- _Exercise description_
Could you filter the listing for lines with the word "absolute" and return them?

- _Provided material_
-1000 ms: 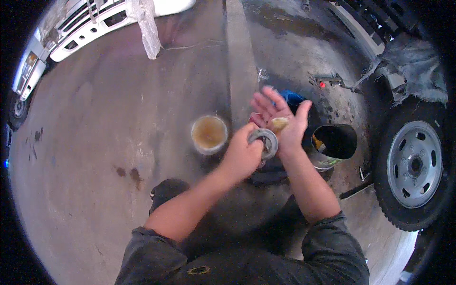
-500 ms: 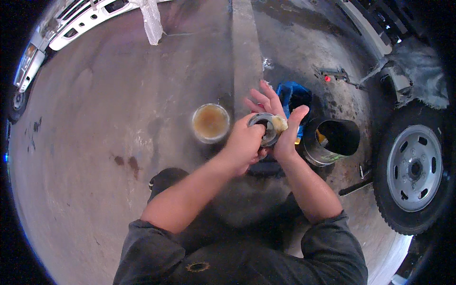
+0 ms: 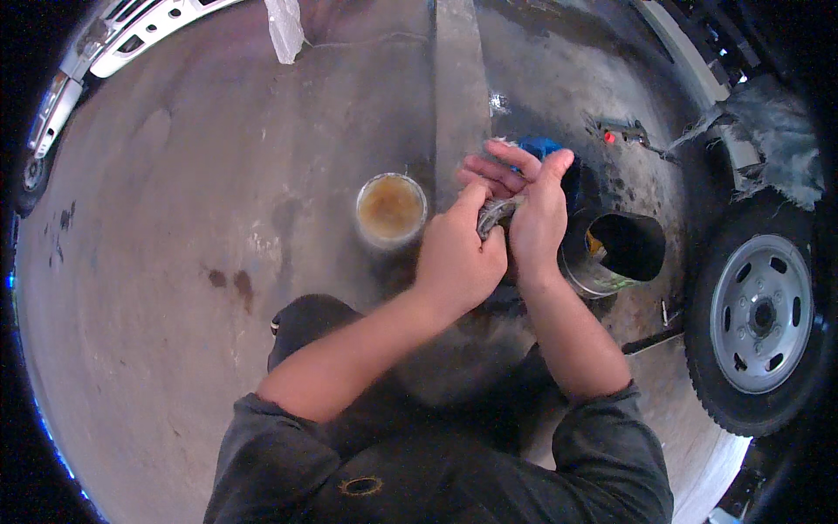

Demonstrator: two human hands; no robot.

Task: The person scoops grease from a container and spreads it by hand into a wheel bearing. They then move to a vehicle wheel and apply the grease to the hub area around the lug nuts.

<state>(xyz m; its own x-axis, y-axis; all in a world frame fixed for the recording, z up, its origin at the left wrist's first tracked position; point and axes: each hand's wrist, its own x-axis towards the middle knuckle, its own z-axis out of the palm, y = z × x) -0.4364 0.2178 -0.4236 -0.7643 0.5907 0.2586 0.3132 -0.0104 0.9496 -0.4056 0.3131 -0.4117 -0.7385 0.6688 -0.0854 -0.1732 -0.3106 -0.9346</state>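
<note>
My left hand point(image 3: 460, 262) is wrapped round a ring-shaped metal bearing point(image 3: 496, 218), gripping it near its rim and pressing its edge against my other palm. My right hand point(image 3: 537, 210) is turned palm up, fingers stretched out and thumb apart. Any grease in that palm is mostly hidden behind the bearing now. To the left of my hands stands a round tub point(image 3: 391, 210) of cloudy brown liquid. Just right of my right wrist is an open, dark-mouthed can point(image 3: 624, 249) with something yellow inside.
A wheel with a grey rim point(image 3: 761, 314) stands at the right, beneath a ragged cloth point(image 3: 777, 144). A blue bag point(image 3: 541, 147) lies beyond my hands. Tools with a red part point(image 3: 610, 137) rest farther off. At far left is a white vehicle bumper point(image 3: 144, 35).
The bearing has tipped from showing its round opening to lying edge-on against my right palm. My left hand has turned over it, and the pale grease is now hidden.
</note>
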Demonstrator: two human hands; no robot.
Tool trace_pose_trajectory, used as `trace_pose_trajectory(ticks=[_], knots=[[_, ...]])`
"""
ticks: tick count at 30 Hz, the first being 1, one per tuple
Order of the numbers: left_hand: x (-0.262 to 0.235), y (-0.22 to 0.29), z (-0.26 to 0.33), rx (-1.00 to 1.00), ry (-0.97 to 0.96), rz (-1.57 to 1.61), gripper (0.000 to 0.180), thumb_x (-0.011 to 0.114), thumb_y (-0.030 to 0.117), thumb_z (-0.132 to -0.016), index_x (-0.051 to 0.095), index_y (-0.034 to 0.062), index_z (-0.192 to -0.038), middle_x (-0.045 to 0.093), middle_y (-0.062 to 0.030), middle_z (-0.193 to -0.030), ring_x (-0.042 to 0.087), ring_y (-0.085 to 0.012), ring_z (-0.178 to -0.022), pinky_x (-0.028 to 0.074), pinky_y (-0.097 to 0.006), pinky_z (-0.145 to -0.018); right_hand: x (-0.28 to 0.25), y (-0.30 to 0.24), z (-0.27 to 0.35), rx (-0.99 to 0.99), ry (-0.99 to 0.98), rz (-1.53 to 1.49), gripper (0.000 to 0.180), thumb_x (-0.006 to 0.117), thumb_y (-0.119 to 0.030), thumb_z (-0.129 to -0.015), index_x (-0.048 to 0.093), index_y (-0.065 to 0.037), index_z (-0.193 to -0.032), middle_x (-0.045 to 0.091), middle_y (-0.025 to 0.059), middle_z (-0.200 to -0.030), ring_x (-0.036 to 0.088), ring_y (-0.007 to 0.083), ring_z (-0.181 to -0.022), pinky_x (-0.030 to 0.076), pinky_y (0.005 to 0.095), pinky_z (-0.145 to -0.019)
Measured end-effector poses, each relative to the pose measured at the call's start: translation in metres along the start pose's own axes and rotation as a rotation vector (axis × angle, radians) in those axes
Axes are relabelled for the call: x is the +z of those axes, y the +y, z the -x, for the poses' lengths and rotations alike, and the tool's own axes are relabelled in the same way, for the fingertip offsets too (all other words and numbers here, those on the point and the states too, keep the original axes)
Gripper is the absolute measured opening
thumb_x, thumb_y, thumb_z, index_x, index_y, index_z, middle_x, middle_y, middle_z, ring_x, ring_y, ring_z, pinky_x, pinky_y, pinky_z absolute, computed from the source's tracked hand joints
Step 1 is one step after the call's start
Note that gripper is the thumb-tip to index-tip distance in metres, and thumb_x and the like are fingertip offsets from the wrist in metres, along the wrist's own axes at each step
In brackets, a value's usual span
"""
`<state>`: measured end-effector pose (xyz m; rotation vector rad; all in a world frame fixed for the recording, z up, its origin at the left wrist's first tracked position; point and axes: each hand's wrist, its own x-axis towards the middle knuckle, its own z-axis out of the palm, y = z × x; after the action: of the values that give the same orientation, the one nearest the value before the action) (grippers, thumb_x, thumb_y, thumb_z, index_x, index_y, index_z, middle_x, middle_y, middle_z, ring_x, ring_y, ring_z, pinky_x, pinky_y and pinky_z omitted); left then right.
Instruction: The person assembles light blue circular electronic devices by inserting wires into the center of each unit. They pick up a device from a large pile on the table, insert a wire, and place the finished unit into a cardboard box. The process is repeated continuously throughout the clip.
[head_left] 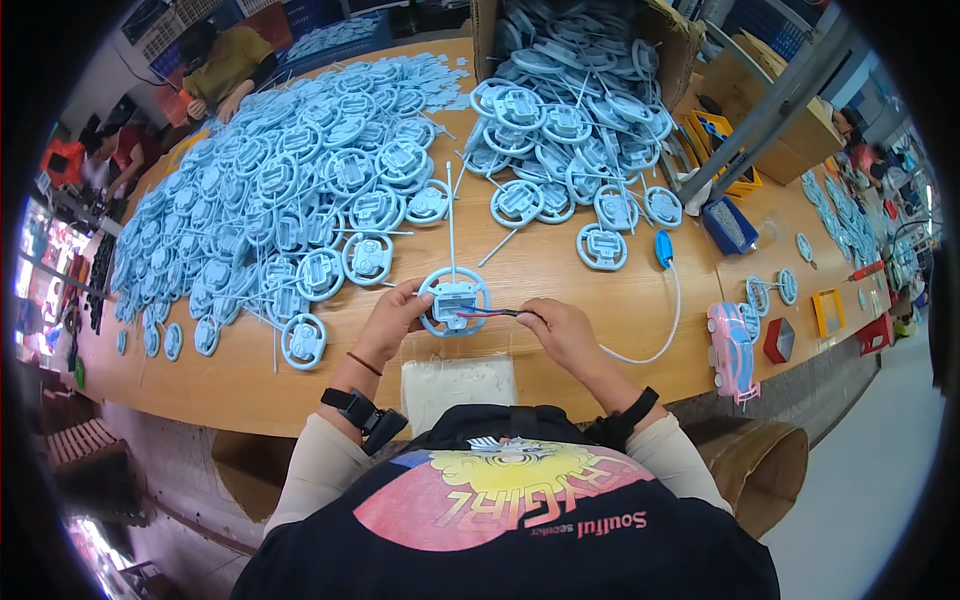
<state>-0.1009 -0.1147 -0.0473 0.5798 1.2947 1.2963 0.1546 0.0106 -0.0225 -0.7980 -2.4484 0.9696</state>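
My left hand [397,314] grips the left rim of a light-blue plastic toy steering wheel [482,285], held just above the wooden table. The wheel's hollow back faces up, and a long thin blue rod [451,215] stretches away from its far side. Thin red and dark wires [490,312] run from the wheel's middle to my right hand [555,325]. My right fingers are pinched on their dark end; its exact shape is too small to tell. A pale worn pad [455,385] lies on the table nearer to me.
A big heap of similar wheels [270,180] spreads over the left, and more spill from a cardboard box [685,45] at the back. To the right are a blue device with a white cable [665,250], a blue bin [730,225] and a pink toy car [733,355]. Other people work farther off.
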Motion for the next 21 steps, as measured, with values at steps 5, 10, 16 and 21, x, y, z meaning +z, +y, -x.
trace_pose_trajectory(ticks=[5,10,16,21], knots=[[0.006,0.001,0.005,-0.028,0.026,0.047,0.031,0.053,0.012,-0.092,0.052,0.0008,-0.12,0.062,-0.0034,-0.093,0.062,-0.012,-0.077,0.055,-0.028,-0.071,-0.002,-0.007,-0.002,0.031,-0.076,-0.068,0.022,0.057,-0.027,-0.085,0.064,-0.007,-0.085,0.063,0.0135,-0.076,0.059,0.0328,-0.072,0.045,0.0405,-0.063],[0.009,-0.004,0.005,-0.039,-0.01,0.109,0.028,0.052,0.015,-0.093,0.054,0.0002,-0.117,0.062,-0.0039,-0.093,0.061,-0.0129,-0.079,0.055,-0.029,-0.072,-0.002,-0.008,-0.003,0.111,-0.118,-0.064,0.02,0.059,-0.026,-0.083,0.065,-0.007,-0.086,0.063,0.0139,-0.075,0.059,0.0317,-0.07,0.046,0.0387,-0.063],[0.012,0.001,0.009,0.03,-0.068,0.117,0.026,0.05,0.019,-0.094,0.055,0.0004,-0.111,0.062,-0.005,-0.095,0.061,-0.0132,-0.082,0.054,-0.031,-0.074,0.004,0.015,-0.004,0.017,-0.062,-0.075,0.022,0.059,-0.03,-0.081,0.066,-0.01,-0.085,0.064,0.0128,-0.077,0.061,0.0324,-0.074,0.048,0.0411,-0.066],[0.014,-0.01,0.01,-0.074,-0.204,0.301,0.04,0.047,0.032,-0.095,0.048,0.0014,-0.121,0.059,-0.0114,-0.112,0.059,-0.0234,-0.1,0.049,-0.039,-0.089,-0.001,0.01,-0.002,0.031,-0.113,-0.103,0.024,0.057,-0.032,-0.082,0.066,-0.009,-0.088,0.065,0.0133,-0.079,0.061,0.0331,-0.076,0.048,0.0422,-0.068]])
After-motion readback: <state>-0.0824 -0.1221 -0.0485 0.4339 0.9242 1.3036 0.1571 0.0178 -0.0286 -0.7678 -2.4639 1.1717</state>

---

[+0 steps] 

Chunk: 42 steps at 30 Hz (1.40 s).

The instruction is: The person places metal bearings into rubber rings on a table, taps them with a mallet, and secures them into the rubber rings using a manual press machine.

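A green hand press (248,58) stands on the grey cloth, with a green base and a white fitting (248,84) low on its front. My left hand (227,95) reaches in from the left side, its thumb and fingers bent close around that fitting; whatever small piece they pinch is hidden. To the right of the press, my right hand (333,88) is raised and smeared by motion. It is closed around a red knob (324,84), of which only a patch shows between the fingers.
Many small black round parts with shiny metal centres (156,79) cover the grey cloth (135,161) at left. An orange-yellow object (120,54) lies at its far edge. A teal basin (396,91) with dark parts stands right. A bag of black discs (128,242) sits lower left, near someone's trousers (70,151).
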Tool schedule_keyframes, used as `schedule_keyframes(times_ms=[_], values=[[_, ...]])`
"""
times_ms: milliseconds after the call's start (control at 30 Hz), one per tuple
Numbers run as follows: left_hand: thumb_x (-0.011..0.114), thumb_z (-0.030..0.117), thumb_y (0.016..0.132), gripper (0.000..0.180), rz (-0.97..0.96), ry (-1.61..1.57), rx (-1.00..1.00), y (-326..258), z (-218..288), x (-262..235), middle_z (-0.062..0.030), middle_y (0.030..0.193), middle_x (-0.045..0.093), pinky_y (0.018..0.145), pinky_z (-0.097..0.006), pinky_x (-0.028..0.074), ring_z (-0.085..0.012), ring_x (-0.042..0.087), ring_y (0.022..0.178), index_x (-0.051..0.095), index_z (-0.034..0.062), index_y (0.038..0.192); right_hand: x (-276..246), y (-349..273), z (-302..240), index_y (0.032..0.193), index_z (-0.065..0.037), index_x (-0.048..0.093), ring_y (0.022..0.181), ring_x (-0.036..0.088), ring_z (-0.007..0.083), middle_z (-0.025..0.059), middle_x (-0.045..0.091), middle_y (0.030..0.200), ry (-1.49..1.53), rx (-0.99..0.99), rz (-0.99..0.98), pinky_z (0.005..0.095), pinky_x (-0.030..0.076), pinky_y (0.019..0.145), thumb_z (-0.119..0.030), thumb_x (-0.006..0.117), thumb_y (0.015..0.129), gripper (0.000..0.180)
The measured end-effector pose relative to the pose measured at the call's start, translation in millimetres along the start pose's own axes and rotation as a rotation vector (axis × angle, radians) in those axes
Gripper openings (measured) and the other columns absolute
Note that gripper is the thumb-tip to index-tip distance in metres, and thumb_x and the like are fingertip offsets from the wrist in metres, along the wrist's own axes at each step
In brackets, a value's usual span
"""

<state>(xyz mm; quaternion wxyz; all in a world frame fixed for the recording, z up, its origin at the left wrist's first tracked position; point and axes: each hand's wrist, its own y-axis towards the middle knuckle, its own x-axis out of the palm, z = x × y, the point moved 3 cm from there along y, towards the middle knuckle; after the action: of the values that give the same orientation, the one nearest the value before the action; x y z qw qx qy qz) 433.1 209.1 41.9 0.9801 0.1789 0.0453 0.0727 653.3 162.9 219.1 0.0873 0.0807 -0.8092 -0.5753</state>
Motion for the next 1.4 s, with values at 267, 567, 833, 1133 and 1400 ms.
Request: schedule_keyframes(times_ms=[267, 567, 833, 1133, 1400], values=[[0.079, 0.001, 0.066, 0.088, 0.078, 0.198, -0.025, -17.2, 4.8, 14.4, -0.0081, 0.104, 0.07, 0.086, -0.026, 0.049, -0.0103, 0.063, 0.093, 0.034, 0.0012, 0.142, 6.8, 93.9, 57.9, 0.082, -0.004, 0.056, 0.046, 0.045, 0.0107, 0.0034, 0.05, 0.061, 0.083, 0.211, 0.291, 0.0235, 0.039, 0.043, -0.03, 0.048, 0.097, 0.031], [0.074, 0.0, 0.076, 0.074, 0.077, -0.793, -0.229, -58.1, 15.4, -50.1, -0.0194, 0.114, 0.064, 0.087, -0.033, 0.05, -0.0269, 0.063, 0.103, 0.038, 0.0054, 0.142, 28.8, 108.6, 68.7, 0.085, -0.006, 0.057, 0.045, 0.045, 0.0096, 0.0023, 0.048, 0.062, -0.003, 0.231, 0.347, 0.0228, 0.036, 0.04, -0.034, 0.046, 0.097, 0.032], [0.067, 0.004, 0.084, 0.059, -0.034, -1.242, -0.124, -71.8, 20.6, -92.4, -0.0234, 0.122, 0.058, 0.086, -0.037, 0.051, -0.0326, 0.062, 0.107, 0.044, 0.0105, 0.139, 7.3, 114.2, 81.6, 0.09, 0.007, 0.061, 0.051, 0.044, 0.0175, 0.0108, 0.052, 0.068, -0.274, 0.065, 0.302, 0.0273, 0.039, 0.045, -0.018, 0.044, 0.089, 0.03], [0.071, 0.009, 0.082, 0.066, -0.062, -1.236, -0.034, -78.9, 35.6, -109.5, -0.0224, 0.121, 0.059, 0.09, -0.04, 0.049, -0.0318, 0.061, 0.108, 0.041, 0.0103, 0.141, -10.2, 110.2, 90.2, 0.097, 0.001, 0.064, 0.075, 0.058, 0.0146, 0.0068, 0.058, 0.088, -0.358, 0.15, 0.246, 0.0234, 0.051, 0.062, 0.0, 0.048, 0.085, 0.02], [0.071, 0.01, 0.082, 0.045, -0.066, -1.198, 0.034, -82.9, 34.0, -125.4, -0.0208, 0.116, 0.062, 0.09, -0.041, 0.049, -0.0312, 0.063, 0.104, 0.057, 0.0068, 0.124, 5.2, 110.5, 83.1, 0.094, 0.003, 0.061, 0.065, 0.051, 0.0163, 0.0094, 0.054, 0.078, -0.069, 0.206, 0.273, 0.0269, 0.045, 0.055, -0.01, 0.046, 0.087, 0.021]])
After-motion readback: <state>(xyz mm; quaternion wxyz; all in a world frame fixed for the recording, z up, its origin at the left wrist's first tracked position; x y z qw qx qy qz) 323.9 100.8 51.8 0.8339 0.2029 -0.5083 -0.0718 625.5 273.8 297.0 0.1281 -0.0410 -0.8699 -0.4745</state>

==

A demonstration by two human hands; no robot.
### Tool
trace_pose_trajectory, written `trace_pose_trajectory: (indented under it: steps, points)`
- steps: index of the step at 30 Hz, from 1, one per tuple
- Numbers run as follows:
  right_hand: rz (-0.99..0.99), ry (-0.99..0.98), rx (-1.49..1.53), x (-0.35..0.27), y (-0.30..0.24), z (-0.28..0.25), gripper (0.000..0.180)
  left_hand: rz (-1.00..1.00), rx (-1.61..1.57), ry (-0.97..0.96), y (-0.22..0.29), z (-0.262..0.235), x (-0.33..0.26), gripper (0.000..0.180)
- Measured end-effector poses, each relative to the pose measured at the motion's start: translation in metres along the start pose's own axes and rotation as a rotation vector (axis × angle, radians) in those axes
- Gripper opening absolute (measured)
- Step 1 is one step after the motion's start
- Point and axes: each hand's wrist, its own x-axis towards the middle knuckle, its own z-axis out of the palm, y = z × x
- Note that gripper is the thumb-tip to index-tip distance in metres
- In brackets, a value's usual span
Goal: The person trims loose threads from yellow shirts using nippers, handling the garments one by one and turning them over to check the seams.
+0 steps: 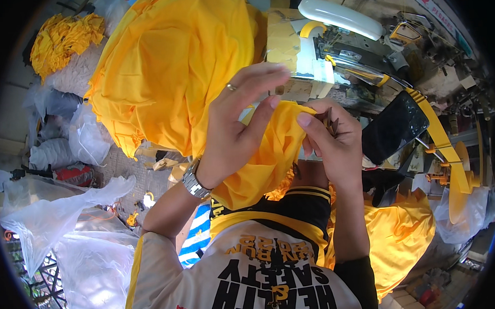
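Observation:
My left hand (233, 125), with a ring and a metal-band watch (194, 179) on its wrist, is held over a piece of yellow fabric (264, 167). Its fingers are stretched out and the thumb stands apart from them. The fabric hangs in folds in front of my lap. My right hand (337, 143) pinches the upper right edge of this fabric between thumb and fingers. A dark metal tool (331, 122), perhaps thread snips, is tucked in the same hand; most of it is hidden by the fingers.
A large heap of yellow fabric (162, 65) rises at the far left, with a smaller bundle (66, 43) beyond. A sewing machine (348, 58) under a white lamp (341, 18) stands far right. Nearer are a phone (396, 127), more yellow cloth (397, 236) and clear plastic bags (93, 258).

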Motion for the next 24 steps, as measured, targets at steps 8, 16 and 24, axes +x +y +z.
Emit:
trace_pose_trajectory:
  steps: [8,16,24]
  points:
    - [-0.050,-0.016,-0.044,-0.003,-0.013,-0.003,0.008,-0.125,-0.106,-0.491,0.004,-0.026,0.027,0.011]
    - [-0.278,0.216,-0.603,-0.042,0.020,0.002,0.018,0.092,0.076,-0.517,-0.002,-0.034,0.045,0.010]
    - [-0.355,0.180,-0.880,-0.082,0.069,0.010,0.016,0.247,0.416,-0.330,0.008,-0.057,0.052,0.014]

- _Reply_
Gripper is the absolute measured opening
thumb_x, thumb_y, thumb_z, index_x, index_y, index_z, middle_x, middle_y, middle_z, ring_x, ring_y, ring_z, pinky_x, pinky_y, pinky_z absolute, computed from the source's tracked hand joints
Gripper openings (measured) and the other columns absolute
- Gripper opening absolute (measured)

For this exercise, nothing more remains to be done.